I’m scared but I can’t stop. Honestly it for the best and it’s my path. I can hide and glide or seek . I chose to hide but the appearance is begging to be noticed and suspected. My knowledge still present. This i cannot hide but play the game through lies and faking. I see it I know it all too well. I know the risks the severe already consequences and yet I deny their existence much the same as I do to myself.
I truely believe nursing is my purpose and I will forefill it because I know enough naturopathy, pharmacology and pathophysiology and intuition of what my body requires. I am in control. I am a hipocrite but hey I want to help others not myself.
The starving keeps me awake the fluids unbalance me they drain me . My eyes they are red and puffy. But I am intelligent. If I could accomplish high school, 7 years in pharmacy and 5 years in aged care.... yes hospitalisations and sevete self harm and suicide attempts so really I shouldn’t claim this but you know if I can survive it all once I can do. I just need to control my control. I’ve got the extensive therapy knowledge and experience I technically have a PhD in psychology. Not like it’s hard. It’s actually very very simple.
And now I’m up late sleeping with my children’s pull ups incase I’m incontinent from this bowel prolapse I am making wore day by day. Tomorrow I stop. Tomorrow no food, pure liquid. I cannot exacerbate this prolapse please god it even appears when I void. I’m scared and the surgery might not happen due to my weight and what happens when I get tubed?
So I have a doctors appointment tomorrow regarding referrals to surgeons and my regular mental health whatever. He knows me too well and I will refuse the scales. Ecause wzter loafing scares me. Water loading...... how is that scary! Obviously it’s your only option to not reach admission criteria and I need my potassium tablets again. I’m fucked tomorrow unless my psychiatrist hasn’t emailed him yet? I really don’t know what I’m walking into.... I can’t stop thinking. I can’t stay asleep. Nothing helps. My insomnia only leads to my psychosis and unintentional self harm because it’s accepted in my psychotic glued mind that it’s required..
who am I?
Why couldn’t I be normal ? But I class normal and intelligence in people with manageable mental health due to compliance, acceptance and strength. Where are we now and where must we go? Our path comes to an end of doors and from here we continue between these doors of reality, existence and hope.

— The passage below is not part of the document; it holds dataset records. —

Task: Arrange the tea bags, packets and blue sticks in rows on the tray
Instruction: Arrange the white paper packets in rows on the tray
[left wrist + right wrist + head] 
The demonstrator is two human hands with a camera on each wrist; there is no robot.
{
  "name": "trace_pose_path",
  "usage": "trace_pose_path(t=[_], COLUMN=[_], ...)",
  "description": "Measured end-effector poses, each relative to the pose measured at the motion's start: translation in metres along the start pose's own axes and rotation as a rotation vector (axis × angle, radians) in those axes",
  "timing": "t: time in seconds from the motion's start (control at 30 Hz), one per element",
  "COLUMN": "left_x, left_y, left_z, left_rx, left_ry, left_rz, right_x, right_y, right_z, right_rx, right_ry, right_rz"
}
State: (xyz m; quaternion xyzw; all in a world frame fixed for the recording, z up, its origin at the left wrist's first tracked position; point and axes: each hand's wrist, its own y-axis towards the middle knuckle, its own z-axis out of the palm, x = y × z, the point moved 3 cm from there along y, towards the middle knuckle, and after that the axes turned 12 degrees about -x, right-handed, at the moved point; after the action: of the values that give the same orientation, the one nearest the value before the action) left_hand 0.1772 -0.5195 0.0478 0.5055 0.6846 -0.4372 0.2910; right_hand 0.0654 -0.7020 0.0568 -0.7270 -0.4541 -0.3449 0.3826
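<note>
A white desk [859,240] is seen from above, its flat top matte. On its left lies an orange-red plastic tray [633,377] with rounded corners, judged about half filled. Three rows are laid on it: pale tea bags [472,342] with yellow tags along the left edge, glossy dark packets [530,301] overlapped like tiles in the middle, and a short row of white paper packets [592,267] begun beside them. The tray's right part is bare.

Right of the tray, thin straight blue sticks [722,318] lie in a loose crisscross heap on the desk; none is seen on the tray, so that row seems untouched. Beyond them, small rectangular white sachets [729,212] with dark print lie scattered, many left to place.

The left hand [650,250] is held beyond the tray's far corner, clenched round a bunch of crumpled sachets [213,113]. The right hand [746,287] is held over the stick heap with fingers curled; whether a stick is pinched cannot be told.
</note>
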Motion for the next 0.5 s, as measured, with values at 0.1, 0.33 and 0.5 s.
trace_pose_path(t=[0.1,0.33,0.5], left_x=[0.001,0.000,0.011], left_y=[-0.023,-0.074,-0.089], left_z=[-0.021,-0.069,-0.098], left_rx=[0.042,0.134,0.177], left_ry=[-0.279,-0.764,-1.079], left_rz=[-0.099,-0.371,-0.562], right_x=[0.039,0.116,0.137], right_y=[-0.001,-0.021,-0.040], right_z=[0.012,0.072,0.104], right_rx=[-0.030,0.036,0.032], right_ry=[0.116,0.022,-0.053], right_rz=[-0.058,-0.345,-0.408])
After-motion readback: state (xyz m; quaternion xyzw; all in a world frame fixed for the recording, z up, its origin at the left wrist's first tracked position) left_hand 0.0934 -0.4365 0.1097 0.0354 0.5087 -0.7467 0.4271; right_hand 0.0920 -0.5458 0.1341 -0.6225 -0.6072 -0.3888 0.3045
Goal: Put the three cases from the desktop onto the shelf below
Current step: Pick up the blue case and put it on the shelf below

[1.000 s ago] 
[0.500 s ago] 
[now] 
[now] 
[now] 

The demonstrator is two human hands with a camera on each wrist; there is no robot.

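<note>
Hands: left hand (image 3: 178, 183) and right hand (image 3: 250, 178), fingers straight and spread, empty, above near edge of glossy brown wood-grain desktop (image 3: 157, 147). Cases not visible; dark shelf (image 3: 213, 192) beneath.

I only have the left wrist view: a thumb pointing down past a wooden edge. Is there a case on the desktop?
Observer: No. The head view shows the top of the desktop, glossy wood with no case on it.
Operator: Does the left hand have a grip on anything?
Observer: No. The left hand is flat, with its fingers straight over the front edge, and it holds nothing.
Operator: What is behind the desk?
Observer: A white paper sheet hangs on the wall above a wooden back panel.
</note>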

I do not know about what you ‘normal’ people call feelings like yes o understand happy sad etc they are black and white and stone age engrsved in our brains. But love? Despair? Hopelessness? These are all things we have witnessed and taught ourselves to help us express and describe who we think we might be and perhaps how to understand others? Does anyone want to understand others? Majority no, but I see one and know, feel and sense their imagined self taught badly expressed ‘feelings’ . Not trying to deny these things I just believe there are huge differences to emotions and feelings. And to connect them is confusing for some or entangled all wrong. Black and white. White is clear, viewed and seen while Black is possibility of unknown aka yes or no.
I must stop here. For my mind does not stop. The neurons ate firing and I have no hope but for another awful night. Nothing lasts and what really do we have to look forward to and really why do we bother? Do we care? Is reproduction the only hope of change. And with the futuristic changes of the determinants of health we are all completely fucked. So here I go. As usual, one breath st a time and wait. Wait to ‘sleep’ and desire to stay that way and desire to wake refreshed and motivated.